> **WHAT YOU NEED TO DO**: For the material that follows, return exactly the lines from the one with "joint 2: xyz" through the one with "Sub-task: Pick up", both ends included.
** STORED DATA follows **
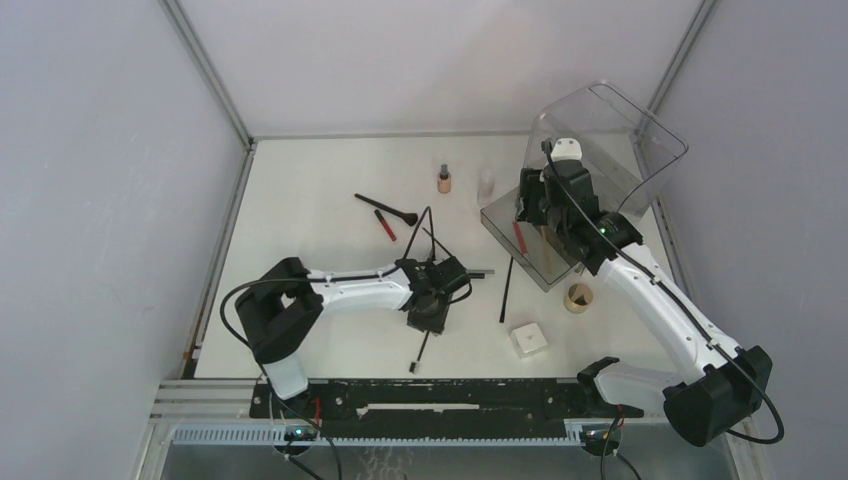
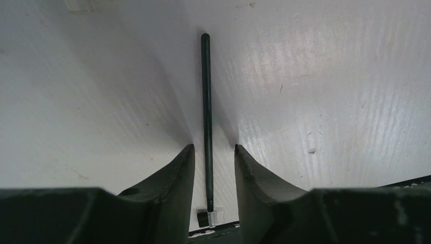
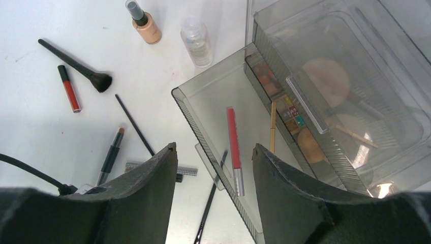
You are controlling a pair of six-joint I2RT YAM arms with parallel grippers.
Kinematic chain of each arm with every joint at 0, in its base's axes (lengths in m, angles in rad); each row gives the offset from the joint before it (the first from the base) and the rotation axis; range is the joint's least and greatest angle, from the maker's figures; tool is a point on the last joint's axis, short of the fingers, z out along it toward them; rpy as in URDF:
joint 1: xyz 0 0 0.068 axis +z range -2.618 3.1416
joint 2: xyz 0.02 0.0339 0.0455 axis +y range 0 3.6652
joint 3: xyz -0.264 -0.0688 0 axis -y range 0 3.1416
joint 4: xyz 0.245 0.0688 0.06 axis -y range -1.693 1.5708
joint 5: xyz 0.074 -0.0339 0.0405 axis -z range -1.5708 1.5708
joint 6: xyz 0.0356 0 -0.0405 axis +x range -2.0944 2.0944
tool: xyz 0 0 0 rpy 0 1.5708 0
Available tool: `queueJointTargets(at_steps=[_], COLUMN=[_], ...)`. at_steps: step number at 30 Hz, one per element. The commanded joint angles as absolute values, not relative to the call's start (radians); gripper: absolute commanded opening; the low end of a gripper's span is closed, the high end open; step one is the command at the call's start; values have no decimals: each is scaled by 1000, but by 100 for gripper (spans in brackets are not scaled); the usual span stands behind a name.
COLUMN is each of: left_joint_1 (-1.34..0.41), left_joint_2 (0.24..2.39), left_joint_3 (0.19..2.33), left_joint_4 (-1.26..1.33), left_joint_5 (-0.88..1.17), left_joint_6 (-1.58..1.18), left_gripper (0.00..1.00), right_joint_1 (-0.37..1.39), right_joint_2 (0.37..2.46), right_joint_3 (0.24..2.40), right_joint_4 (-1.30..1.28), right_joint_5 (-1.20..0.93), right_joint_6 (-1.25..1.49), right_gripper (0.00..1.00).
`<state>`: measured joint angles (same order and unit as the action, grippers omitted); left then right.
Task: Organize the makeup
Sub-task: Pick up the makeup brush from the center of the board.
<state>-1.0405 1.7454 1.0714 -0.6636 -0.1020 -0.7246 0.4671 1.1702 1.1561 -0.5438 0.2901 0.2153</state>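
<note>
The left gripper [image 2: 214, 147] is pointing down at the counter [image 2: 330, 101] near its front middle, with its jaws standing partly apart and straddling a thin black brush handle [image 2: 206, 91]. A gap is showing on each side of the handle, so nothing is being gripped. The handle is lying flat on the counter, running away from the fingers. The right gripper [image 3: 214, 146] is hovering above the pulled-out drawer [image 3: 203, 101] of the clear bin [image 3: 356, 46] at the right rear, its jaws standing wide and holding nothing. A red lip stick with a silver end [image 3: 233, 137] is lying in the drawer beside a thin tan pencil [image 3: 273, 127]. Round tan puffs [image 3: 325, 76] are showing through the bin's wall (their exact compartment cannot be told). A tan dark-capped bottle [image 3: 147, 31] and a small clear bottle [image 3: 197, 43] are standing upright just beside each other left of the bin. A fluffy-headed black brush [image 3: 76, 65], a second red lip stick [image 3: 69, 89] and a slim black pencil [image 3: 133, 123] are lying loose farther left. A round puff [image 1: 578, 297] and a white box [image 1: 528, 338] are sitting on the counter in front of the bin.
</note>
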Motion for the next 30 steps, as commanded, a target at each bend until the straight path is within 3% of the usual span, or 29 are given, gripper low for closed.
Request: queueJointTargets(at_steps=[1, 4, 6, 9, 13, 22, 30], left_joint_1=[-1040, -1038, -1034, -1017, -1012, -990, -914], left_joint_2=[1749, 1764, 1779, 1787, 1779, 1544, 1377], left_joint_3=[1049, 1036, 1028, 1012, 1022, 1123, 1131], left_joint_4=[-648, -631, -618, -604, -604, -648, -560], left_joint_5=[-125, -121, -120, -113, -147, -190, -86], left_joint_6=[-746, -750, -753, -750, -739, -688, -651], left_gripper=[37, 33, 21, 16, 1, 0, 0], right_joint_1=[471, 471, 470, 471, 472, 458, 463], right_joint_2=[1140, 1138, 1137, 1137, 1133, 1089, 1079], right_joint_3=[1153, 1154, 1154, 1154, 1149, 1145, 1120], right_joint_4=[-515, -520, -519, -519, -515, -509, -440], right_joint_5=[300, 307, 310, 310, 316, 274, 44], right_joint_6=[237, 239, 242, 242, 240, 242, 397], right_gripper=[63, 63, 63, 63, 63, 64, 64])
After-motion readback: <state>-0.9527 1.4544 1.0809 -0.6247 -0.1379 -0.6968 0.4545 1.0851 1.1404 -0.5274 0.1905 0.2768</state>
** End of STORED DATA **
> **COMPLETED EXERCISE**:
joint 2: xyz 0.02 0.0339 0.0455 axis +y range 0 3.6652
joint 3: xyz -0.264 -0.0688 0 axis -y range 0 3.1416
joint 4: xyz 0.245 0.0688 0.06 axis -y range -1.693 1.5708
joint 5: xyz 0.074 -0.0339 0.0405 axis -z range -1.5708 1.5708
joint 6: xyz 0.0356 0 -0.0405 axis +x range -2.0944 2.0944
tool: xyz 0 0 0 rpy 0 1.5708 0
Available tool: `queueJointTargets(at_steps=[_], COLUMN=[_], ...)`. at_steps: step number at 30 Hz, one per element. The commanded joint angles as absolute values, not relative to the call's start (radians); gripper: absolute commanded opening; the low end of a gripper's span is closed, the high end open; step one is the command at the call's start; values have no decimals: each is scaled by 1000, but by 100 for gripper (spans in brackets are not scaled); the usual span stands behind a name.
COLUMN is each of: left_joint_1 (-1.34..0.41), left_joint_2 (0.24..2.39), left_joint_3 (0.19..2.33), left_joint_4 (-1.26..1.33), left_joint_5 (-0.88..1.17), left_joint_6 (-1.58..1.18), left_gripper (0.00..1.00), right_joint_1 (-0.37..1.39), right_joint_2 (0.37..2.46), right_joint_3 (0.24..2.40), right_joint_4 (-1.30..1.28), right_joint_5 (-1.20..0.93), right_joint_6 (-1.25..1.49), right_gripper (0.00..1.00).
`<state>`: measured joint angles (same order and unit as the action, grippers omitted); left then right.
Task: Organize the makeup
Sub-task: Pick up the makeup brush from the center of the board.

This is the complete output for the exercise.